This study aims to address the issues of imprecision, uncertainty, and instability in short-term power load forecasting using a single method. A new fusion method using the Choquet integral is proposed. This method can fully use the interactions and complementarity among various methods, leading to the more accurate and stable forecasting results of short-term loads. Different from the other existing methods, the proposed fusion method can effectively exact the key features and parameters in the fusion process by using a typical optimization algorithm, which is very easily realized and understood in practice. Therefore, the proposed method provides new ideas and a practical means for fusing multimodal and multi-resource methods in short-term load forecasting, and it can be extended to any power system.
However, there is still room for improvement in the method proposed in this study. Firstly, further research and analysis are required on the typicality of the fused forecasting methods. Secondly, in the case of big data, current deep learning-based methods can be used to further evaluate and compare the advantages, disadvantages, and usability of the proposed method.
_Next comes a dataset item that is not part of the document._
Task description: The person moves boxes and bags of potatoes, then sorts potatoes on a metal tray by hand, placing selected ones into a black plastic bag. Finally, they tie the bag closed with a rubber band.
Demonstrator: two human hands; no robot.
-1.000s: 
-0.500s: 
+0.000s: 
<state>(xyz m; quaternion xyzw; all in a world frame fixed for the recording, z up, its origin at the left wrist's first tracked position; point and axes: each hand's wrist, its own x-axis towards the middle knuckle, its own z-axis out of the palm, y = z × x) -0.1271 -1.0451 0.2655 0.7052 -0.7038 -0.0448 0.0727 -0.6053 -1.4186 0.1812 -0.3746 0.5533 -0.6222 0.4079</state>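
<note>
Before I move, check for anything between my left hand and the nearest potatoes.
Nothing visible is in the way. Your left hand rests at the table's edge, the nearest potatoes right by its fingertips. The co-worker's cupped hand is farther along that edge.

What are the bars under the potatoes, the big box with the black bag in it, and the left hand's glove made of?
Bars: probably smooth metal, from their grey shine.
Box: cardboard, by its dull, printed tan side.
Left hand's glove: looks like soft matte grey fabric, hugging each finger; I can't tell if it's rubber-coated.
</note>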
Finally, an applicable method must be chosen to conduct a more in-depth analysis of the various factors that affect the operation of the power system and load changes, in order to effectively improve the accuracy of short-term load forecasting.

Author Contributions

Conceptualization, T.Y.; Methodology, S.Y.; Validation, Y.Z.; Data curation, G.L.; Writing—original draft, Y.W. All authors have read and agreed to the published version of the manuscript.

Funding

This research received no external funding.

Data Availability Statement

The data are not publicly available since they are not shared resource.

Conflicts of Interest

Authors Tao Yu, Ye Wang, Yuchong Zhao, Gang Luo were employed by the CCCC Tianjin Waterway Bureau Co., Ltd. The remaining authors declare that the research was conducted in the absence of any commercial or financial relationships that could be construed as a potential conflict of interest.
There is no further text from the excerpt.